Shell's Jeremy Bentham on the future of cities

The Vice-President of Global Business Environment and head of the Shell Scenarios team discusses the Future Cities project and how Canadian cities can be more sustainable

  • Mar 01, 2017
  • 1,905 words
  • 8 minutes
Jeremy Bentham Expand Image

Today, cities account for more than 60 per cent of global energy use, and it’s estimated that by 2040, that number will rise to 80 per cent. By understanding how urban development takes place and the stresses it puts on resource systems, we can make informed decisions on how to build more sustainable communities. That’s the goal of Shell’s scenarios on cities headed by Jeremy Bentham, Vice-President of Global Business Environment and head of the Shell Scenarios team. Here, Bentham discusses the project and how Canadian cities can become more sustainable.

How did Shell’s Future Cities project come about and what is its goal?

Cities are hubs for culture, education, communication, livelihoods and finance; it’s no wonder that cities are also centres for energy. Cities occupy less than two per cent of the world’s landmass, yet they’re responsible for around two-thirds of global energy use, and this is expected to rise to four-fifths by 2040. This is why cities have been a significant focus of attention in our Shell Scenarios work, which explores plausible alternative visions of the future to help Shell leaders, as well as governments, academia and businesses, to understand the possibilities and uncertainties ahead. In 2014, Shell published “New Lenses on Future Cities,” a report that looked at 500 cities around the world to explore how individual jurisdictions could evolve more sustainably.
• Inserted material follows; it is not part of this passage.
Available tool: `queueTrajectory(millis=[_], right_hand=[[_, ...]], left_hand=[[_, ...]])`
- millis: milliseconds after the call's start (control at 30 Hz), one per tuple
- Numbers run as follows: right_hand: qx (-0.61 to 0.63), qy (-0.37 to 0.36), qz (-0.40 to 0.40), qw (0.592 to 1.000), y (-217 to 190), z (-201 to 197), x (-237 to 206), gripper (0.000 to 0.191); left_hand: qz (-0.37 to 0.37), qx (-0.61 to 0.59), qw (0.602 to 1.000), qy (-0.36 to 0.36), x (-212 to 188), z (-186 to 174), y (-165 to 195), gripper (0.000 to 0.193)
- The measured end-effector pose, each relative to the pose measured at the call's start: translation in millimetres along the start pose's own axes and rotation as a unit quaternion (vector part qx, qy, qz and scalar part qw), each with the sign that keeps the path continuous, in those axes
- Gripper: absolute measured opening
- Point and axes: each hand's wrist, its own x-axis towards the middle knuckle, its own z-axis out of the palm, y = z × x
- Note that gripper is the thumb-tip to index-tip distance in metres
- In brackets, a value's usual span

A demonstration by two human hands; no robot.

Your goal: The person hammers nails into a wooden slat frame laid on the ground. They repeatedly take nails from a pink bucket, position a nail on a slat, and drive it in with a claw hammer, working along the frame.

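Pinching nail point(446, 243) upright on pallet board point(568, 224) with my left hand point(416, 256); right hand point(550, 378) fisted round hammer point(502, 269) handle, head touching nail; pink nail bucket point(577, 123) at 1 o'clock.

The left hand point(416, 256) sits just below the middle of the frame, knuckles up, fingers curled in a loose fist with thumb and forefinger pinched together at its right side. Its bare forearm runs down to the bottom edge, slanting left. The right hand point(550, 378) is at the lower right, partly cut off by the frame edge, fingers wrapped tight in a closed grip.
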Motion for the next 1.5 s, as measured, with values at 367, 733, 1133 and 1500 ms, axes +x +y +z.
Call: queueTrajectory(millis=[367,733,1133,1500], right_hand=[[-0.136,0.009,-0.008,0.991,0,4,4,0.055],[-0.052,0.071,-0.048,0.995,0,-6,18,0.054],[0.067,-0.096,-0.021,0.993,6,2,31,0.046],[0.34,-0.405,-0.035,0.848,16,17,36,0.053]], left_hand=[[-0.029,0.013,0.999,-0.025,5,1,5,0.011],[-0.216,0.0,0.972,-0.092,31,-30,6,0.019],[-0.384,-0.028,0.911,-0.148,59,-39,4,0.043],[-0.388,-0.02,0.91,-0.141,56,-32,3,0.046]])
Over the past two years, Shell explored urban development pressures in even greater depth, conducting cities scenarios with municipalities and key stakeholders in two cities — Surat in India and Marikina in the Philippines. It is through understanding cities better that we are also better able to understand resilience, sustainability and energy challenges.

What role do energy companies such as Shell have in creating sustainable cities?
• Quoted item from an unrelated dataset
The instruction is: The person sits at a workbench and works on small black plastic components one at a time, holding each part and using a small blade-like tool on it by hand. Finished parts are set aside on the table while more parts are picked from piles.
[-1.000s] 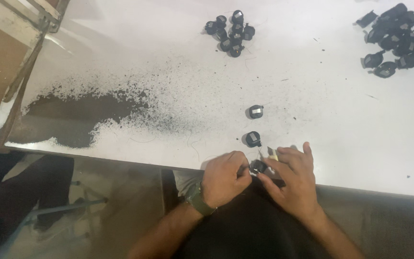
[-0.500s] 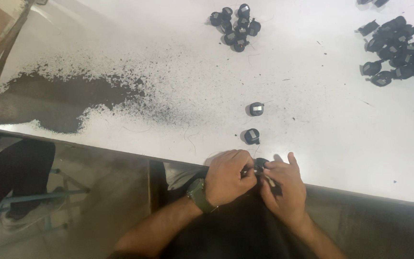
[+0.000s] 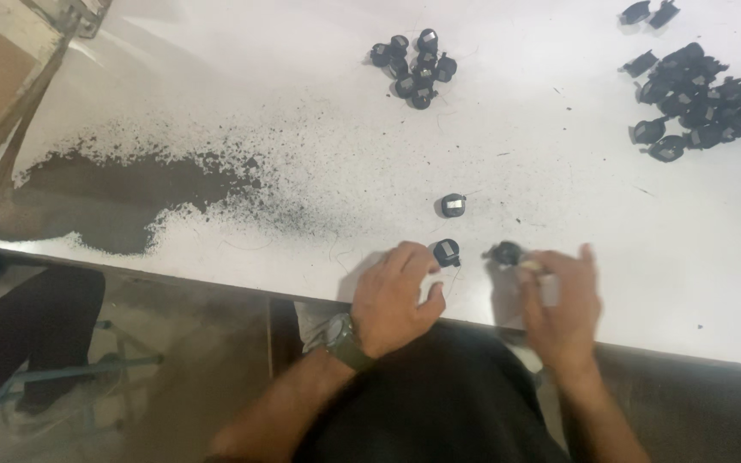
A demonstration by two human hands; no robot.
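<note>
2 hands: left hand [image 3: 396,296] open beside black part [image 3: 446,251], right hand [image 3: 562,300] pinching another [image 3: 506,253].

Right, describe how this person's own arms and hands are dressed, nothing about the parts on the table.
Both forearms are bare, with no sleeves showing and no gloves on either hand. The left hand has a dark olive-green wristwatch with a round case strapped at the wrist. The right hand shows no watch or band; rings cannot be made out on either hand.
</note>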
In 2014, 54 per cent of the world’s 7.4 billion people lived in cities, according to the United Nations. By the middle of the century, it’s expected that around 66 per cent of the global population of around 9.7 billion will be city dwellers. This is expected to stress vital resources such as water, food and energy. Energy companies such as Shell have a role in helping deliver more, and cleaner, energy to cities, as well as providing solutions for improvements to energy efficiency. Responding to the development and environmental pressures across the world means understanding how the whole economy uses energy in the built environment, for mobility and in industry. This means understanding more than the narrowly-defined energy system. We need to recognize how industrial activity, energy needs, water systems and urban demands all interact. 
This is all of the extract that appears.